Car Stalling Constantly
#1
Car Stalling Constantly
Hey guys, new RX-8 owner here, I'm aware that this car will give me a lot of problems and I'm just trying to pinpoint the exact problem here.
Car: 2004 RX-8 Base Model 6-spd manual 120k miles, NO AC as AC belt was missing when I got the car. As well as an oil catch can from previous owner.
Apparently rebuilt 10k miles ago with good compression. Rotor housing is painted red and rotary shop says its an imported JDM engine.
Compression: Bad, rebuild territory. I cannot remember from the top of my head but rotor one was 6.5, 5.3, 5.2 at 250rpm? rotor two was 5.5, 5.2, 4.9 at 250rpm? Regardless, the engine is in bad shape.
CEL's: P0139,P0336, misfires on rotor 2, CEL Flashing
Maintainance: New Oil,New Battery, New Coils, Wires, Coils, NGK and the works.
Cat is Gutted. Not sure about the CSS.
Some background info that could've contributed to the current problem at hand.

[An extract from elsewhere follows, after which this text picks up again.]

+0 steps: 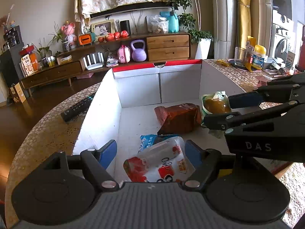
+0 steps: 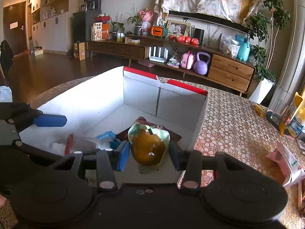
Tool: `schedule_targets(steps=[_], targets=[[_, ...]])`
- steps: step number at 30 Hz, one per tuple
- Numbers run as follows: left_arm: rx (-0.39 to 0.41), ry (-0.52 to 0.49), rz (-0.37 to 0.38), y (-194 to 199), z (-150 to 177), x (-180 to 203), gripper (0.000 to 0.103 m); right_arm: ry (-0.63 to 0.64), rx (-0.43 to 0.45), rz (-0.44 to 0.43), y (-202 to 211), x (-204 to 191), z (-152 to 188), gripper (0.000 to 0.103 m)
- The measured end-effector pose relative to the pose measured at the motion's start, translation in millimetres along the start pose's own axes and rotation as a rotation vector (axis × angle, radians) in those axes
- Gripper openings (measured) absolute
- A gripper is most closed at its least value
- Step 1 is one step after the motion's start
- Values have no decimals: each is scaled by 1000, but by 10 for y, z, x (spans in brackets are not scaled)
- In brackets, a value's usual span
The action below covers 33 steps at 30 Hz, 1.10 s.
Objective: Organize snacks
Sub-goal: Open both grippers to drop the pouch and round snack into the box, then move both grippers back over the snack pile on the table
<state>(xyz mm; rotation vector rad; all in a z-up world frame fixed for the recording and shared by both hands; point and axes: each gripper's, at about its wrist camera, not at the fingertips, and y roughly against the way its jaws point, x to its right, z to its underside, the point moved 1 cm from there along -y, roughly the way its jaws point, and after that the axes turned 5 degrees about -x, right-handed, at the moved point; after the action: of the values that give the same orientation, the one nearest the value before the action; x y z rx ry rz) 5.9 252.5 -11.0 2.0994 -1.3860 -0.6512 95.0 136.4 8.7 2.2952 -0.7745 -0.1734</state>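
Three snacks already lie in the white box (image 2: pixel 99 106), and a fourth, the green-wrapped bun (image 2: pixel 148 145), hangs at centre frame, pinched between the right claw (image 2: pixel 149 155). Best to carry it lower toward the bare floor of the box beside the brown packet (image 1: pixel 178 117), then let go. The left claw (image 1: pixel 150 152) stands spread over the red-and-white packet (image 1: pixel 162 162) at lower centre, gripping nothing.

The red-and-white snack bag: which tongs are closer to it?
Left. The left tongs straddle the red-and-white snack bag; the right tongs grip a brown snack packet farther along.
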Motion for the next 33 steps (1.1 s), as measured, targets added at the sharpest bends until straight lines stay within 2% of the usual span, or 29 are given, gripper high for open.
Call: schedule_targets(steps=[7,9,11,16,20,30,33], targets=[[9,-2,-10,21,16,-16,79,-13,3,-14,20,-8,12,50],[15,-9,-9,36,21,-4,79,-16,21,-10,63,5,11,62],[25,-12,-8,59,23,8,79,-9,40,-7,111,-1,9,67],[57,-16,-7,136,2,66,85,-19,66,-8,208,56,14,69],[81,-15,-5,210,-25,128,85,-55,96,9,305,128,40,79],[150,-28,18,412,-74,330,86,-169,140,9,533,406,180,89],[173,-26,30,469,-89,402,86,-211,158,17,626,488,239,101]])
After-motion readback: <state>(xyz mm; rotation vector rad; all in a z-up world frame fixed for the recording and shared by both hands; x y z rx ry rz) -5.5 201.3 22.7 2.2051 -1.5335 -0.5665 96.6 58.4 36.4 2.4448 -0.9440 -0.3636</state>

I was at the gym and I decided to rev the engine at a standstill for a bit to hear it pop, and once I reached 9k and let it pop a couple times, once I let it down to idle the car stalled. While the car was in high revs, the radiator light/coolant light started blinking. I looked at the temp gauge and it was still fine, not over heating and I didn't notice a coolant puddle anywhere. Due to low compression it has a hot start problem so I didnt start it again until I was back from the gym. I drove home and it was fine all the way home, mind you it's a 7-8 minute drive with a couple lights and stop signs. I put it in neutral throughout the journey and it was fine. Once I reach home however, the car stalls once I push in the clutch and go to neutral. The car doesn't even attempt to keep the revs up. I'm wondering if I somehow over flooded the coolant tank and the overflow ran down to the radiator fans and shorting out the connectors? The fans used to turn on after I turn off the car but I remember not hearing the fans go off after stalling the car.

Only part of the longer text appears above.